▶ **REQUIRED ACTION**
Your answer should be every line of the records that contains the word "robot", copied as it stands.

▶ **RECORDS SUPPLIED**
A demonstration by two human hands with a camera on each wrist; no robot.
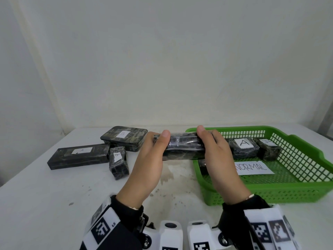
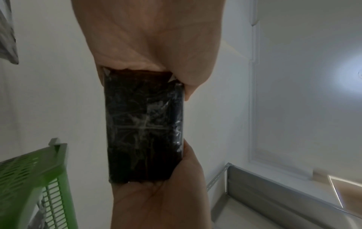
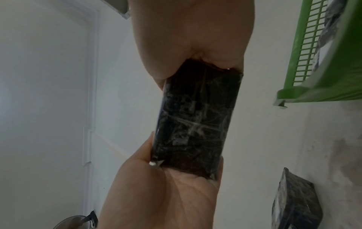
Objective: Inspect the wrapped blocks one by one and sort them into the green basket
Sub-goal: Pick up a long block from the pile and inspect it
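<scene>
Both hands, left hand point(image 1: 149, 159) and right hand point(image 1: 218, 156), grip one wrapped block point(image 1: 183, 147) by its ends, just left of the green basket point(image 1: 270, 192). At least two blocks lie inside the basket; three wait left of it.

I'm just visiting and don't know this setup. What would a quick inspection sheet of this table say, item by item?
Surface: white table, stained and speckled near the middle.
Job's things: held block, dark and wrapped, lifted level above the table; no label shows. Three blocks left on the table: A block, large B block, small B block. Green basket holds two A blocks and a NORMAL card.
Clutter: nothing seen.
Grips: left hand and right hand each hold one end of the held block, thumbs on top.
Cables: nothing seen.
Surroundings: plain white wall behind the table.
</scene>
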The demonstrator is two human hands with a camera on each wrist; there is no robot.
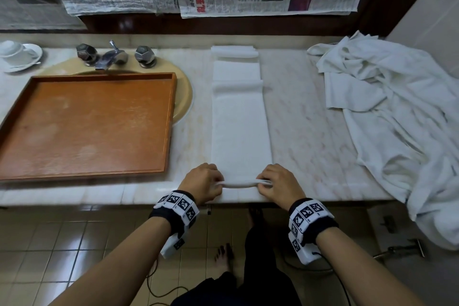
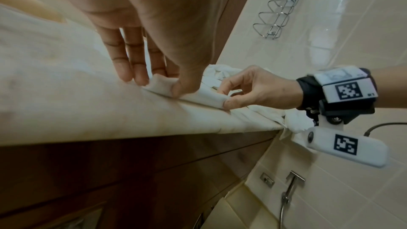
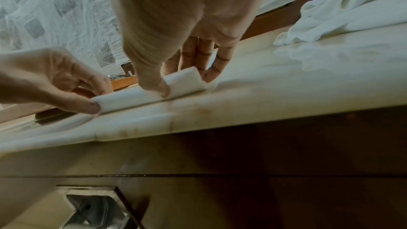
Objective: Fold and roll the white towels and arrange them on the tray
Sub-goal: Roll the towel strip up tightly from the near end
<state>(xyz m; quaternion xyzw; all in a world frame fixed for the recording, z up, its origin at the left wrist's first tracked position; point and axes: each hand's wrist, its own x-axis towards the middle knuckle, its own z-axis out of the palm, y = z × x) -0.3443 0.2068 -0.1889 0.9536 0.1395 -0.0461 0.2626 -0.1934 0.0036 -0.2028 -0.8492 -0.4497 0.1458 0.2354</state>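
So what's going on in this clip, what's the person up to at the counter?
A person is starting to roll a long folded white towel laid on the pale marble counter. The left hand and right hand each pinch an end of the near edge, which is turned up into a first small roll. The orange wooden tray over the sink holds no towels yet. A heap of loose white towels lies to the right.

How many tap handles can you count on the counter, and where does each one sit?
2. One handle sits left of the spout, the other handle right of it, both behind the tray. None seem hidden.
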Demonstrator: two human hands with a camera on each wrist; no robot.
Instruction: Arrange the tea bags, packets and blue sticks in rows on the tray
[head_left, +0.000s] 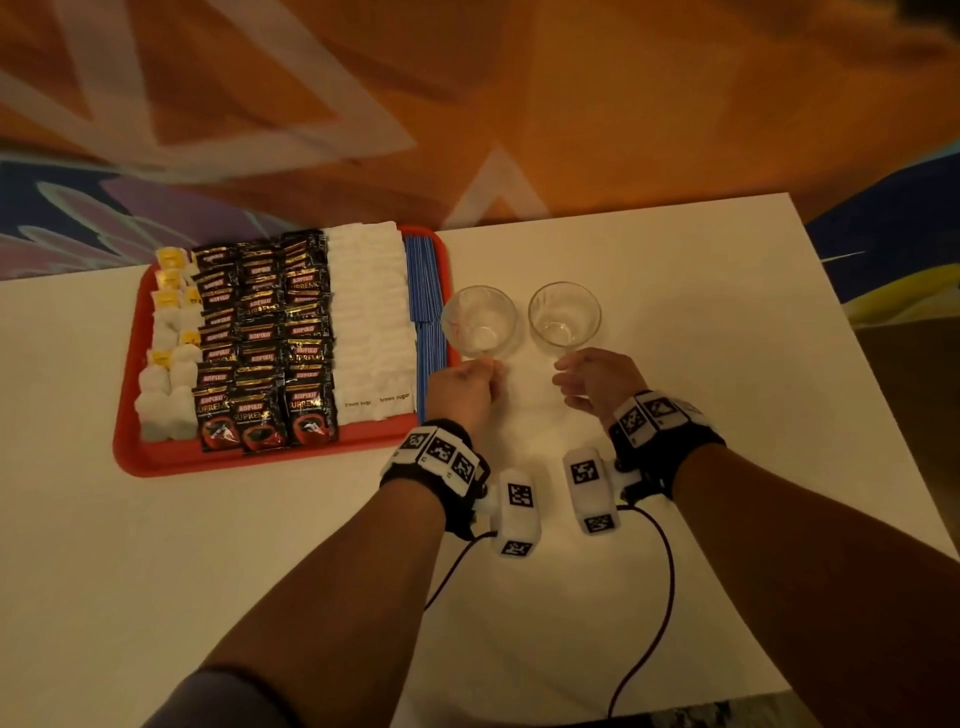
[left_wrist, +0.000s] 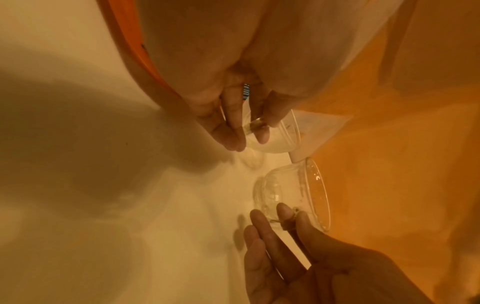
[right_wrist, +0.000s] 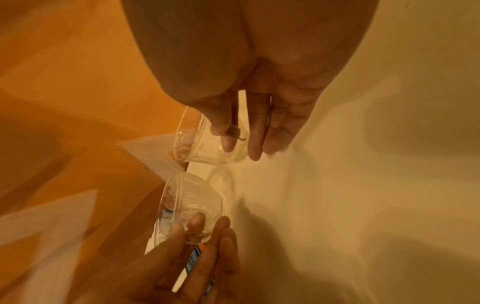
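Observation:
A red tray (head_left: 234, 460) on the left of the table holds rows: tea bags (head_left: 166, 364) with yellow tags at the left, black coffee packets (head_left: 265, 343), white sugar packets (head_left: 371, 317) and blue sticks (head_left: 423, 280) along the right rim. Two clear glass cups stand just right of the tray. My left hand (head_left: 491, 366) pinches the handle of the left cup (head_left: 479, 321), with thumb and finger closed on the handle (left_wrist: 253, 125). My right hand (head_left: 563, 371) pinches the handle of the right cup (head_left: 564, 314), as the right wrist view shows at that cup (right_wrist: 205, 144).
The white table (head_left: 701, 338) ends a short way behind the cups and tray, with patterned orange floor beyond. Cables (head_left: 660, 597) trail from both wrist units across the near table. Bare tabletop lies to the right of the cups.

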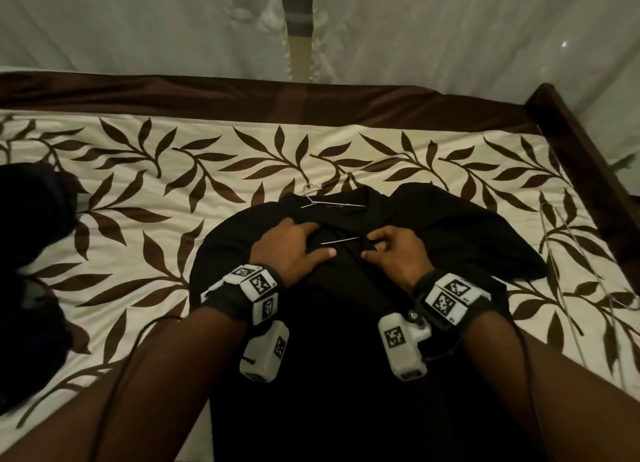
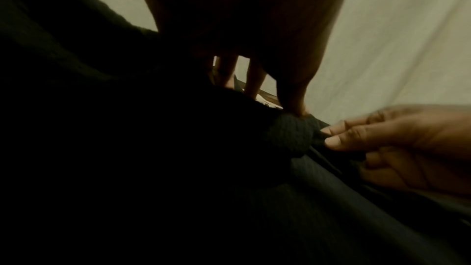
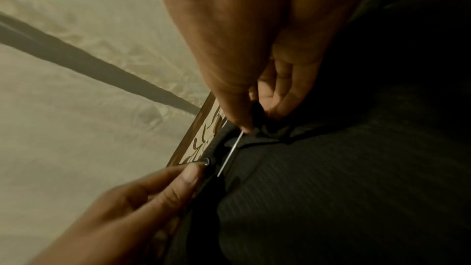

▶ **COMPLETED EXERCISE**
A demonstration by two human hands with a camera on each wrist; no robot.
The demonstrator is two human hands with a camera on each wrist; there is no robot.
Demonstrator: two human hands with a camera on each wrist; no robot.

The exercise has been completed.